Effect of peptide and nonpeptide antagonists of angiotensin II receptors on noradrenaline release in hypothalamus of rats with angiotensin II-induced increase of water intake

Abstract

Angiotensin II (Ang II) administered intracerebroventriculary (icv) at a dose that induces drinking behavior in rats significantly increased K+-stimulated release of [3H] noradrenaline (NA) in hypothalamus without affecting basal [3H] NA release. The observed difference between the effects of Ang II on basal and K+-stimulated [3H]NA release may possibly be due to the fact that peptides are released after increased neuronal activity. It can be suggested that Ang II is important primarily in pathological states and that NA plays a substantial role in the brain Ang II-induced drinking response. The imidazolic nonpeptidic compound 2-n-butyl-4-chloro-5-hydroxymethyl-1-{[2-(1H-tetrazol-5-yl)-biphenyl-4-yl]methyl}imidazole potassium salt (DuP 753, losartan), its active metabolite 2-n-butyl-4-chloro-1-{[2-(1H-tetrazol-5-yl)-biphenyl-4-yl]methyl}imidazole-5-carboxylic acid (EXP 3174) and peptide Ang II analogue, sarmesin, antagonized the Ang II-induced effect on [3H]NA release, in spite of the differences in their chemical structures.
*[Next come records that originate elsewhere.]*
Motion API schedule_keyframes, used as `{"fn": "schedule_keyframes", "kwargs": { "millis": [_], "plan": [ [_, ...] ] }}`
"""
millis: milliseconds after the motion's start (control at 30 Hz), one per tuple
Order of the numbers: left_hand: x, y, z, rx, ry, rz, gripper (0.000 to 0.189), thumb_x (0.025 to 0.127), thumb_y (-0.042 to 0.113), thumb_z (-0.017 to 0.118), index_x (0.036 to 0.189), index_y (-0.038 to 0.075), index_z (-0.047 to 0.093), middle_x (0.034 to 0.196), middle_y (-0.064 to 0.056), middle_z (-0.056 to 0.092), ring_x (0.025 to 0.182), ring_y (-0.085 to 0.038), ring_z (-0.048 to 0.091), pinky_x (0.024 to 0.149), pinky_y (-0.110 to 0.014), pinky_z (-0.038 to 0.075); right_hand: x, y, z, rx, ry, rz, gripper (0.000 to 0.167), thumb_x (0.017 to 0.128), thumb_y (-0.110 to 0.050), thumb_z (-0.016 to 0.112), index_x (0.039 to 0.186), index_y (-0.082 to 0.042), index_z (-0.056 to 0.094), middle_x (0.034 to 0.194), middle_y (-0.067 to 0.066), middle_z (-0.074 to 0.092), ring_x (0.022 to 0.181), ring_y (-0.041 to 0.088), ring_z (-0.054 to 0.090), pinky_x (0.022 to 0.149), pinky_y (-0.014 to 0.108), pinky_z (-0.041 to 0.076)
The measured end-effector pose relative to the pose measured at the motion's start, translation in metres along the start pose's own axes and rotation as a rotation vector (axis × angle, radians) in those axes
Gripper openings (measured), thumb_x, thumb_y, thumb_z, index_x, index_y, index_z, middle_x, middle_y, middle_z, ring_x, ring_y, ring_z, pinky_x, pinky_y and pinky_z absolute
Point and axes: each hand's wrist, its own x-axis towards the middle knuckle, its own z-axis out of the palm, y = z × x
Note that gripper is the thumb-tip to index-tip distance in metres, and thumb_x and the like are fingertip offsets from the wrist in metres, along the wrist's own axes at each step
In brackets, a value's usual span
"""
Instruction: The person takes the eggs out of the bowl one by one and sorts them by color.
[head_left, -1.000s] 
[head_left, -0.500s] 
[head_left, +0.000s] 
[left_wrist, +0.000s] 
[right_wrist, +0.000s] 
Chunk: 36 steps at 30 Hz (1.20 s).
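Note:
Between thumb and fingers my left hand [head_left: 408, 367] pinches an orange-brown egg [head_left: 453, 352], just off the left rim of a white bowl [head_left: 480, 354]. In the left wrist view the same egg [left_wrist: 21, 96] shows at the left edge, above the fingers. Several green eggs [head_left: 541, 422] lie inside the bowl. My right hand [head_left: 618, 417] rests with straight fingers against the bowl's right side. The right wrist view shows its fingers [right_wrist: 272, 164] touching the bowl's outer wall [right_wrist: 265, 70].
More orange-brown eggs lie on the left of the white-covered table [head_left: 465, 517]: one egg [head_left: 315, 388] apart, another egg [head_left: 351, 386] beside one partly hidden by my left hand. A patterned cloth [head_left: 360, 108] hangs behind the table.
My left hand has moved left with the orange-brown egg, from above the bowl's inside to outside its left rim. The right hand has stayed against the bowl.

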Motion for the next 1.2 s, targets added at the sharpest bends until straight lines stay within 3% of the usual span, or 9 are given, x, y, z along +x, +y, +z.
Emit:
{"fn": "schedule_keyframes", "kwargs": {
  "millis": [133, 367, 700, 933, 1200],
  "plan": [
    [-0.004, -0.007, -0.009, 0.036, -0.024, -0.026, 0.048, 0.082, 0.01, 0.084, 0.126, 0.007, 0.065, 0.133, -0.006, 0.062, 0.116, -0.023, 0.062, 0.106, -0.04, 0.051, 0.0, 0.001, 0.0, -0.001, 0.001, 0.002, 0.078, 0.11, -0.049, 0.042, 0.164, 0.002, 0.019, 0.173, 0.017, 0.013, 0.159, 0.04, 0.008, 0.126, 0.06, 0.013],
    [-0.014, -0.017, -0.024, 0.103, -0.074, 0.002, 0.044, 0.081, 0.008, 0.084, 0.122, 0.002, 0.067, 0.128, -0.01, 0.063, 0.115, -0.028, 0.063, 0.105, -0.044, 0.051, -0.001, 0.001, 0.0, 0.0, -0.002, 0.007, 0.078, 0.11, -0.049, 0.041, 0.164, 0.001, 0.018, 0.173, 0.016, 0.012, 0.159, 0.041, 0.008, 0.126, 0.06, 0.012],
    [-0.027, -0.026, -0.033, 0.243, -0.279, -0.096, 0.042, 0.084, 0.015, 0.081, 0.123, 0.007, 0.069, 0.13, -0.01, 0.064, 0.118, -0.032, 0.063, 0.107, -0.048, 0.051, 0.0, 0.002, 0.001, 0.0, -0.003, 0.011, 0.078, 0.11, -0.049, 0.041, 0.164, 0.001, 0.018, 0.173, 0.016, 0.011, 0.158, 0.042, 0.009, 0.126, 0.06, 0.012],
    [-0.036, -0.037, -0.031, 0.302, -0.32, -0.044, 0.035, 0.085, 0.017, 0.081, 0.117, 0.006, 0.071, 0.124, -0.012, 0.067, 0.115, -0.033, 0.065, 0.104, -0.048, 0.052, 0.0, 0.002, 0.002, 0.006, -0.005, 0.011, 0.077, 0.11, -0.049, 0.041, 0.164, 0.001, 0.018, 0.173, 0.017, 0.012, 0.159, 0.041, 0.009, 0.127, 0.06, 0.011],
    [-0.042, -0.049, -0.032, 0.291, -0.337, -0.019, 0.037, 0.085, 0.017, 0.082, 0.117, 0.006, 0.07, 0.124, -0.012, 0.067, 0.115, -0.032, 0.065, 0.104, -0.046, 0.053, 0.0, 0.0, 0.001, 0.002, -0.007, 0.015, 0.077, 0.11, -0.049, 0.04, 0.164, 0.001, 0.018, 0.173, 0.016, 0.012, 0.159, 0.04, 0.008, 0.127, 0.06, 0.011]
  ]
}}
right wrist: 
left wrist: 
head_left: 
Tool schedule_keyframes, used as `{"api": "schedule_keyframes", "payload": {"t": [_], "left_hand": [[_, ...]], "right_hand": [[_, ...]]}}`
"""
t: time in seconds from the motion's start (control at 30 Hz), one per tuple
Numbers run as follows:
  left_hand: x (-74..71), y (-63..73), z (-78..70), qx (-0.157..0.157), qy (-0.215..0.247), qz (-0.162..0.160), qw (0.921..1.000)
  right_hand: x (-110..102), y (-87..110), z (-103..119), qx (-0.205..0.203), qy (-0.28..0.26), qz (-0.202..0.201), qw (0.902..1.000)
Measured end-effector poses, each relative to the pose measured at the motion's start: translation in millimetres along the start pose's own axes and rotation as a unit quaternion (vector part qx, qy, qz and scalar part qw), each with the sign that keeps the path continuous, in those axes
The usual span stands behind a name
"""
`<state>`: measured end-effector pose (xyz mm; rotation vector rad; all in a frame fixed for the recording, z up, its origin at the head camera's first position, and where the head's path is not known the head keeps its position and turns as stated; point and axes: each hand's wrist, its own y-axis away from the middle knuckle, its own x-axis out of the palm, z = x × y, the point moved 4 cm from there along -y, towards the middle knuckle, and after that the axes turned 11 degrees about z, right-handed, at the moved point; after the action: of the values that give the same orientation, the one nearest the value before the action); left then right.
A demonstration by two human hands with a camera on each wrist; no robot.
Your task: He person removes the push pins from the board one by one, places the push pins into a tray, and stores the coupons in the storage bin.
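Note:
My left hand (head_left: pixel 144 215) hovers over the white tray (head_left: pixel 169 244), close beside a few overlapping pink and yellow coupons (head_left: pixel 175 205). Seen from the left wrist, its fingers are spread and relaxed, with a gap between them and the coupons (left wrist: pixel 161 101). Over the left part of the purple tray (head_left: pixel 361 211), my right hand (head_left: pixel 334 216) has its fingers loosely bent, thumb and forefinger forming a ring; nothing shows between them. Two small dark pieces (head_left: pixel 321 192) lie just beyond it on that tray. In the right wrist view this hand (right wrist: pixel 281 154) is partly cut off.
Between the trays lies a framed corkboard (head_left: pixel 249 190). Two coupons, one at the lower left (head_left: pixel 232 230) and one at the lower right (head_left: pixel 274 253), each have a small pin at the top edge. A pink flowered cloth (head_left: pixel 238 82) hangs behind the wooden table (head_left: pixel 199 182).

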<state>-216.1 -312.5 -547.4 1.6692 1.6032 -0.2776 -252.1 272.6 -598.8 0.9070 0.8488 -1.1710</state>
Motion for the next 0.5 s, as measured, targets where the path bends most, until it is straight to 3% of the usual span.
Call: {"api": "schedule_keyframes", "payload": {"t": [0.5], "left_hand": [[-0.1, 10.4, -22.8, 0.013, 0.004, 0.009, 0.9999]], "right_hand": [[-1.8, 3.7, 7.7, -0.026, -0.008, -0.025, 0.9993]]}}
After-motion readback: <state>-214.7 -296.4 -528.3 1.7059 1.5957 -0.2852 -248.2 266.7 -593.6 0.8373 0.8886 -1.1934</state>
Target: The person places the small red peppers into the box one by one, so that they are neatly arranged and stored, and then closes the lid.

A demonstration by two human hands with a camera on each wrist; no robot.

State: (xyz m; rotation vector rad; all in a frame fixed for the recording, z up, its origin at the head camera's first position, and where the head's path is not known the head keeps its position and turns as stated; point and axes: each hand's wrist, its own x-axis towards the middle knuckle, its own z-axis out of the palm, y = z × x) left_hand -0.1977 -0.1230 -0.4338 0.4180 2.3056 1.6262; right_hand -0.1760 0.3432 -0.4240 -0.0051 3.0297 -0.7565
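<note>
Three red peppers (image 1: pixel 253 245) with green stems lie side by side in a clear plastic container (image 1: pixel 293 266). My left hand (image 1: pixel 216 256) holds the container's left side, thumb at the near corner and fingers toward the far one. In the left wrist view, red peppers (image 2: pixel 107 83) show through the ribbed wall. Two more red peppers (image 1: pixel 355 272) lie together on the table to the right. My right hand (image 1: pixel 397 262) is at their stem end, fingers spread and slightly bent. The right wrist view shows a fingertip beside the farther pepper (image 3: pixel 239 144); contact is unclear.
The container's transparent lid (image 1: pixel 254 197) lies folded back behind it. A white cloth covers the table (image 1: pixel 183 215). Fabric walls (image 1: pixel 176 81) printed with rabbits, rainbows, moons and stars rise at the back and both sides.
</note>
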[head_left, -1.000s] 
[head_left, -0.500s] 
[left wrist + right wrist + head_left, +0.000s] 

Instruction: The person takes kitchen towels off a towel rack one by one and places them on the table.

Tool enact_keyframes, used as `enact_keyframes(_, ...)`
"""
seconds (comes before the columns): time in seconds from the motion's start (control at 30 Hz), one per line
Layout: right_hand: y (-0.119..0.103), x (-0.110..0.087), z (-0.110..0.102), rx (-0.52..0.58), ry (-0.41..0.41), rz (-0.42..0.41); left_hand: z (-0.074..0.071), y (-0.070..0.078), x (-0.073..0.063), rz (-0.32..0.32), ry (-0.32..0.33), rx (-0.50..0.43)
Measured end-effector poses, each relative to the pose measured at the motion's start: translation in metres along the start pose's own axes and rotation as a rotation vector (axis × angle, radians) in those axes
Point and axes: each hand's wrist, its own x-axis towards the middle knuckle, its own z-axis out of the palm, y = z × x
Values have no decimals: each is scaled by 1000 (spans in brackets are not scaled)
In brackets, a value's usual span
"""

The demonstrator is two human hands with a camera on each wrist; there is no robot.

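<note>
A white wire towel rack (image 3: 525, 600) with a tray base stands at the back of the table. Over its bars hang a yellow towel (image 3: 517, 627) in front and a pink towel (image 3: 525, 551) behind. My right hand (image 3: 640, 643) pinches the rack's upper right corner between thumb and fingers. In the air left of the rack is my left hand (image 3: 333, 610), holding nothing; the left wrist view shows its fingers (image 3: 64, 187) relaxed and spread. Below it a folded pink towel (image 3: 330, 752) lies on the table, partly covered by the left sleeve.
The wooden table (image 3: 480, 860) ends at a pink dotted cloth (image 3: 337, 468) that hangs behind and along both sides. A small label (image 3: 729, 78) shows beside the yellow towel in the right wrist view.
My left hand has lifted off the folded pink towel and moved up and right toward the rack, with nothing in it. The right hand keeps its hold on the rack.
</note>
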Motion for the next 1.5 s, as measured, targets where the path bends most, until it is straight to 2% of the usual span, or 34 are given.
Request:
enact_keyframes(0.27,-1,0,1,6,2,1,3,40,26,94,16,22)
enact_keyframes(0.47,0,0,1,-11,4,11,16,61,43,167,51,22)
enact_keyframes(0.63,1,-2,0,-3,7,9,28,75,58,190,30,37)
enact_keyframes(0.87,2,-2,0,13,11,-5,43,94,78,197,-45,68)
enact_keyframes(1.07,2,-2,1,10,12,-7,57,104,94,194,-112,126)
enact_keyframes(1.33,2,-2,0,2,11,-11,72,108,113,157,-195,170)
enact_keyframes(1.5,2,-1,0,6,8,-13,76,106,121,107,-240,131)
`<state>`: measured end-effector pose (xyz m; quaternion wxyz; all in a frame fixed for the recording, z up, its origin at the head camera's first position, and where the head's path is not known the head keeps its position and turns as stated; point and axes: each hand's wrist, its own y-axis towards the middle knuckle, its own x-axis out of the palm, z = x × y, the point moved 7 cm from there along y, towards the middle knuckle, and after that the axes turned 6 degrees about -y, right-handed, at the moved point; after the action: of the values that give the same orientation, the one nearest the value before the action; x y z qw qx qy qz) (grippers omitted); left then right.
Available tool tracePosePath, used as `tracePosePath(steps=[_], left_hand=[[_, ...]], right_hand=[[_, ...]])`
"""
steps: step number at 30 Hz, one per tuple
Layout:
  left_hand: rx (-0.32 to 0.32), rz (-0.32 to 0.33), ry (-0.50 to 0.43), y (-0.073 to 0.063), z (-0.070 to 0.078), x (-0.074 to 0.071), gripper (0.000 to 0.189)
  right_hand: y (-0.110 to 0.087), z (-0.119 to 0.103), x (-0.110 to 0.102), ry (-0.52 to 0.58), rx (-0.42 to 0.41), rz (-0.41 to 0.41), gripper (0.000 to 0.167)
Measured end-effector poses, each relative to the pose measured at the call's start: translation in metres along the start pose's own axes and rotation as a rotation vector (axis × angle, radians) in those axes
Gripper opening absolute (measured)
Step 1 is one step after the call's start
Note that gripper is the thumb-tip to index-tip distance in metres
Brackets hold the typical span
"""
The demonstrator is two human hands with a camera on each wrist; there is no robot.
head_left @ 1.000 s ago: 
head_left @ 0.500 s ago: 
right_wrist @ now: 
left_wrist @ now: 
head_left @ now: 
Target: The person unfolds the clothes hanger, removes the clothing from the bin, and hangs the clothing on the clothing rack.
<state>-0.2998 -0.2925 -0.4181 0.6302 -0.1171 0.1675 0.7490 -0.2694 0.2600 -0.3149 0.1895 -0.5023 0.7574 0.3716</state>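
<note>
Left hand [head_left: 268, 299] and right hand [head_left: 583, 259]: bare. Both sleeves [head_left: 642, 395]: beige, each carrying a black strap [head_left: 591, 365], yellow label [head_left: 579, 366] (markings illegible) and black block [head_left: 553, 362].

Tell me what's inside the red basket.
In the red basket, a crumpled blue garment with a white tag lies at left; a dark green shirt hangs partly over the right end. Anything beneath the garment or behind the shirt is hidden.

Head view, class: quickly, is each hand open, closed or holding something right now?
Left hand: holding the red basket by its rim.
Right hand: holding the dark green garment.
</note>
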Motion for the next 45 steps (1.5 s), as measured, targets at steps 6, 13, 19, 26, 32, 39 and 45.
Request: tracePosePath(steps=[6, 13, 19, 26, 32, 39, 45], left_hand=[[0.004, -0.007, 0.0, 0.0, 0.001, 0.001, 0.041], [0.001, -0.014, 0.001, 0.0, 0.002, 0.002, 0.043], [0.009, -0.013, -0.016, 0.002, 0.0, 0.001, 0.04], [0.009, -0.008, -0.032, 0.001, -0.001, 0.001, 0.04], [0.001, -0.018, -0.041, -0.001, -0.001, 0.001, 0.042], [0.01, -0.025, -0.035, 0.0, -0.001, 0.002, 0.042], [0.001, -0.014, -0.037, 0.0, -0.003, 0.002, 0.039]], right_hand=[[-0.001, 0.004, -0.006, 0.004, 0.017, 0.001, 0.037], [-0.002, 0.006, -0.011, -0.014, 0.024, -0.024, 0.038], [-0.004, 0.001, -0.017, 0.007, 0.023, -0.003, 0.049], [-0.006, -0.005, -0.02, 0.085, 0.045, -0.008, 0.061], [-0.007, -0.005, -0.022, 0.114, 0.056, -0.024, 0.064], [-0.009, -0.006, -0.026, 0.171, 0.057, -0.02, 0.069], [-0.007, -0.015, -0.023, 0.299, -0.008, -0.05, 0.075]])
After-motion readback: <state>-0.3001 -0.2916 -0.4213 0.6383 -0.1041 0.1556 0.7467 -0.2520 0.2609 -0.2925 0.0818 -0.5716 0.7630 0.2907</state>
Thus, the drugs tested inhibited K+-stimulated [3H]NA release in hypothalamus, acting via the angiotensin (AT) 1 receptor subtype. We could not reject the possibility of a non-receptor mechanism of action for DuP 753, EXP 3174 and sarmesin. This research allows us to suggest a neurochemical mechanism for the modulatory role of these drugs on the NA-ergic system. The Ang II receptor antagonists studied may become important therapeutic agents, which act preferentially on pathologically activated systems. These agents may be of use for the prevention of excessive ingestion of water in some neuropsychotic diseases.